Le monde en temps que monde n’existe t’il pas que pour nos yeux, n’est il pas une construction, une question de regard ? et s’il existe n’est il pas double , divers , au même titre que l’homme qui s’y immiscant , le crée, et si parfois notre regard prouve la beauté ,alors la beauté , aussi existe , dans tous les recoins du réel ; même les plus durs et difficile à cerner ,
(je lis J Berger et je m’en convainc) ,
mais il faut savoir la prendre à bras le corps et ne pas faire mentir, tout au moins se mentir, l’angélisme représentation de la résistance de l’homme n’est pas la beauté,
Pays réel débusqué,
sens profond de ce qui est, beauté dans sa vérité, les choses se révèle pour soi, encore que la notion de soi nous empoisonne, l’Orient comme le dit Coomaraswami , (de la transformation de la nature en art) et l’occident d’avant, ne s’y arrête pas, le dépasse, mais moi qui ne suis plus sûr de rien , qui n’est que mes yeux pour espérer, ce qui quelque part est voir, cherche des preuves du monde dans le geste , la vision et le fort intérieur,
m’assoir en forêt, au bord du ruisseau, y voir tout ce qui pourrit et lumière de ce qui, en paradoxe brille , or qui se déverse en moi et me rassure… ainsi commencent certaines des nouvelles de B. Axtaga , ou l’oiseau s’en va découvrir le monde et se trouve face à l’irréconciliable quelque part , dans cette vallée d’Obaba, au dessus, dans cette ile au dessus des montagne, dans la langue, se déroule en rêve, le dialogue fondateur, inquiet de la chaine qui permet le monde, cette nouvelle sur le plagiat ouvre les volets de l’etxe sur une vallée partagée , accessible;
mais pasteur, revenons à nos moutons,
expérience personnelle ou plus universelle , l’homme se retourne de l’envers à l’endroit et ne pense l’un sans l’autre , le monde ne lui permet pas,
et Erri de Luca dit “je connais la fatigue et le supplément d’effort qui l’efface”
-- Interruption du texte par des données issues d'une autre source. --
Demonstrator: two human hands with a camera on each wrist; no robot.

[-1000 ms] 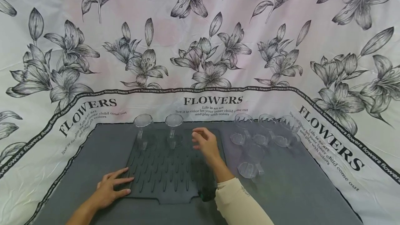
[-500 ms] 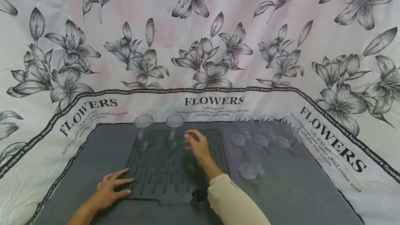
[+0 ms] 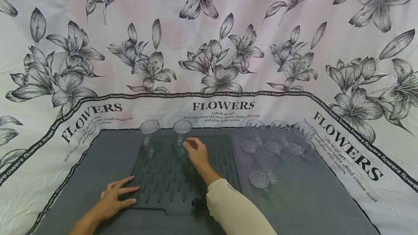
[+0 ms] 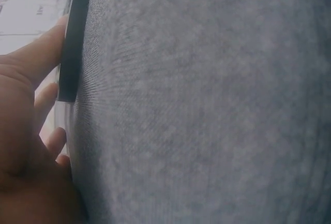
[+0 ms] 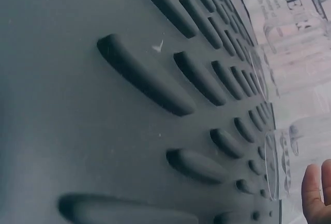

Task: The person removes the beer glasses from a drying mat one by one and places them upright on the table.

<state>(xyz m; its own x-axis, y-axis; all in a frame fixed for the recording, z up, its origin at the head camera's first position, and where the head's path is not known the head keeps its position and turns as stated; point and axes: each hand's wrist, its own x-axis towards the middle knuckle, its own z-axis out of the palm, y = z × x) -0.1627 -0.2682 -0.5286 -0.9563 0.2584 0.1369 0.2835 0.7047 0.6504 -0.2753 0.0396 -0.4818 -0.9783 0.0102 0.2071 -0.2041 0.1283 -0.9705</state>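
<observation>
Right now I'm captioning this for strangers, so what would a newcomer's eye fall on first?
Probably the floral backdrop across the head view's top. Below, the right hand is close to a clear cup at the far side of the ridged mat; the left hand touches its left edge.

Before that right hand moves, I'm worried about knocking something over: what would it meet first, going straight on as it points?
The right hand would likely meet the clear mug nearest it on the ridged mat; whether they touch is hard to tell.
</observation>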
je laisserai bien parler Erri , car ce qu’il dit résume ce que je voudrais dire et il faut laisser parler l’ancien , le porteur de ride , le relayeur de ce qui précède;
droit dans les yeux , le réel , j’ai l’impression m’affronte, me dit non tu en fais partie , ( vous en êtes un autre ) plante tes pieds sur la roche , retourne la coque et voit le monde quand il pourrit , laisse les traces parler de l’invisible au jeu du temps , et voit et rêve et ouvre les volets clos;
souffre de ces coups de fer qui limite les envolées, te ramène à la grille et lumière de l’oeil perfuse, t’enjoint malgré tout de ne pas oublier,
il faut parfois aller au fond des choses et s’en revenir , content d’avoir au moins compri que la question ne se posait pas , et de là …. ( comme dit le vieux poème …) ou autrement , se poser rassuré sur le banc aux vieux hochements de tête, rythmes , du jeune broussailleux aux pieds que la terre chaude par le voyage a corné,
se presser au chant , balance des deux revers
insatiables retours d’une beauté, l’illumination aveuglante cède rassurée , le bien-être restauré.
© L S, 2004
cf. John Berger, d’ici là , ed de l’olivier (entre autre)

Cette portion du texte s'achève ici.